On sentait que toute sa vie se résumait dans ce mot: la lutte, et qu'il avait lutté et souffert. Ses traits rappelaient remarquablement ceux de sa fille Nadia Fédor.
Plus que tout autre, l'invasion tartare l'avait frappé dans sa plus chère affection et ruiné la suprême espérance de ce père, exilé à huit mille verstes de sa ville natale. Une lettre lui avait appris la mort de sa femme, et, en même temps, le départ de sa fille, qui avait obtenu du gouvernement l'autorisation de le rejoindre à Irkoutsk.
Nadia avait dû quitter Riga le 10 juillet. L'invasion était du 15 juillet. Si, à cette époque, Nadia avait passé la frontière, qu'était-elle devenue au milieu des envahisseurs? On conçoit que ce malheureux père fût dévoré d'inquiétudes, puisque, depuis cette époque, il était sans aucune nouvelle de sa fille.
Wassili Fédor, en présence du grand duc, s'inclina et attendit d'être interrogé.
«Wassili Fédor, lui dit le grand-duc, tes compagnons d'exil ont demandé à former un corps d'élite. Ils n'ignorent pas que, dans ces corps, il faut savoir se faire tuer jusqu'au dernier?
--Ils ne l'ignorent pas, répondit Wassili Fédor.
--Ils te veulent pour chef.
--Moi, Altesse?
--Consens-tu à te mettre à leur tête?
--Oui, si le bien de la Russie l'exige.
--Commandant Fédor, dit le grand-duc, tu n'es plus exilé.
--Merci, Altesse, mais puis-je commander à ceux qui le sont encore?
--Ils ne le sont plus!»
C'était la grâce de tous ses compagnons d'exil, maintenant ses compagnons d'armes, que lui accordait le frère du czar!
Wassili Fédor serra avec émotion la main que lui tendit le grand-duc, et il sortit.
Celui-ci, se retournant alors vers ses officiers:
«Le czar ne refusera pas d'accepter la lettre de grâce que je tire sur lui! dit-il en souriant. Il nous faut des héros pour défendre la capitale de la Sibérie, et je viens d'en faire.»
C'était, en effet, un acte de bonne justice et de bonne politique que cette grâce si généreusement accordée aux exilés d'Irkoutsk.
La nuit était arrivée alors. A travers les fenêtres du palais brillaient les feux du camp tartare, qui étincelaient au delà de l'Angara. Le fleuve charriait de nombreux glaçons, dont quelques-uns s'arrêtaient aux premiers pilotis des anciens ponts de bois. Ceux que le courant maintenait dans le chenal dérivaient avec une extrême rapidité. Il était évident, ainsi que l'avait fait observer le chef des marchands, que l'Angara ne pouvait que très-difficilement se congeler sur toute sa surface. Donc, le danger d'être assailli de ce côté n'était pas pour préoccuper les défenseurs d'Irkoutsk.
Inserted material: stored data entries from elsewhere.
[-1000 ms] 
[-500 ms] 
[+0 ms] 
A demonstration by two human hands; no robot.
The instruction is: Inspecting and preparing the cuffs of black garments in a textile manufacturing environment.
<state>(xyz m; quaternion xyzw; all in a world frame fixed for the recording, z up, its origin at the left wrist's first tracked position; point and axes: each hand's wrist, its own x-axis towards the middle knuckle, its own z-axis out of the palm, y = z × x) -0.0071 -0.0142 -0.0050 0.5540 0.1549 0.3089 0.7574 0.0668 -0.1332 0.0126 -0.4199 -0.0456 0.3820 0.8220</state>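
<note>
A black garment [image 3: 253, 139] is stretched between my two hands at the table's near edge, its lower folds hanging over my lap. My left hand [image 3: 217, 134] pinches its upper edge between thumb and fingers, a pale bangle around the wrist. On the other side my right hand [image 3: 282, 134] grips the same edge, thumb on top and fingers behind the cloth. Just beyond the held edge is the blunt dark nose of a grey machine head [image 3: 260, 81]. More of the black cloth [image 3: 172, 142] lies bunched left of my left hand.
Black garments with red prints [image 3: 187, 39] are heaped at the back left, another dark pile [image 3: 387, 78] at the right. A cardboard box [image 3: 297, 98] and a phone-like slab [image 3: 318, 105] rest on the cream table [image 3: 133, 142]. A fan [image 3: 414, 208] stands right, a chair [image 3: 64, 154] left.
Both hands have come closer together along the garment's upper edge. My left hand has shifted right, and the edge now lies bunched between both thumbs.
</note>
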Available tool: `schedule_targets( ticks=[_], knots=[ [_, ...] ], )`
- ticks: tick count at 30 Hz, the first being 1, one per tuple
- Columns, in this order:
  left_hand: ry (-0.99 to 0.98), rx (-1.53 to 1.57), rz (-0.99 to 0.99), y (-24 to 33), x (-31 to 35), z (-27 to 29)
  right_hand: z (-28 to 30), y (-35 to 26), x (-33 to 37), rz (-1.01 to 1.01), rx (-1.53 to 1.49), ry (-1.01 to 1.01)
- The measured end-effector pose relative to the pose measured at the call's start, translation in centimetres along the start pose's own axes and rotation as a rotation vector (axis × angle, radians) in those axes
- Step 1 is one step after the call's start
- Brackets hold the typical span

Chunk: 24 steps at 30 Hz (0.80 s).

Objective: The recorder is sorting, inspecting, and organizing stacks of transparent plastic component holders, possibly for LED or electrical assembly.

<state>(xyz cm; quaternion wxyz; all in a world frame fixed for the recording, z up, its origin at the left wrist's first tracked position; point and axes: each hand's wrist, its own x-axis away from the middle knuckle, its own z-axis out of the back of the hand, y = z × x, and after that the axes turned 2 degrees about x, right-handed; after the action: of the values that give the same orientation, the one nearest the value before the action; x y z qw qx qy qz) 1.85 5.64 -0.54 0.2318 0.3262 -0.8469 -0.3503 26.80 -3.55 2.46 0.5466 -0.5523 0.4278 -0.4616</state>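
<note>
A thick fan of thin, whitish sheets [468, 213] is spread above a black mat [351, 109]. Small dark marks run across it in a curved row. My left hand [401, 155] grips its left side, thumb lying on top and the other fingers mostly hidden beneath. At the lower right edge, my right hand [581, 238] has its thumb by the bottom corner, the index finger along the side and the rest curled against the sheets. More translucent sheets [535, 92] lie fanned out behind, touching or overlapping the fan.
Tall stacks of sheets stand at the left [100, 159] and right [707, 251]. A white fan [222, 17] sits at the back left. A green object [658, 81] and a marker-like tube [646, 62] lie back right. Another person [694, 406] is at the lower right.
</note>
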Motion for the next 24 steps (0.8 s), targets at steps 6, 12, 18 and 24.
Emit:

Dix heures du soir venaient de sonner. Le grand-duc allait congédier ses officiels et se retirer dans ses appartements, quand un certain tumulte se produisit en dehors du palais.
Presque aussitôt, la porte du salon s'ouvrit, un aide de camp parut, et, s'avançant vers le grand-duc:
«Altesse, dit-il, un courrier du czar!»
CHAPITRE XIII
UN COURRIER DU CZAR.
Un mouvement simultané porta tous les membres du conseil vers la porte entr'ouverte. Un courrier du czar, arriva à Irkoutsk! Si ces officiers eussent un instant réfléchi à l'improbabilité de ce fait, ils l'auraient certainement tenu pour impossible.
Le grand-duc avait vivement marché vers son aide de camp.
«Ce courrier!» dit-il.
Un homme entra. Il avait l'air épuisé de fatigue. Il portait un costume de paysan sibérien, usé, déchiré même, et sur lequel on voyait quelques trous de balle. Un bonnet moscovite lui couvrait la tête. Une balafre, mal cicatrisée, lui coupait la figure. Cet homme avait évidemment suivi une longue et pénible route. Ses chaussures, en mauvais état, prouvaient même qu'il avait dû faire à pied une partie de son voyage.
«Son Altesse le grand-duc?» s'écria-t-il en entrant.
Le grand-duc alla à lui:
«Tu es courrier du czar? demanda-t-il.
--Oui, Altesse.
--Tu viens....?
--De Moscou.
--Tu as quitté Moscou....?
--Le 15 juillet.
--Tu te nommes....?
--Michel Strogoff.»
C'était Ivan Ogareff. Il avait pris le nom et la qualité de celui qu'il croyait réduit à l'impuissance.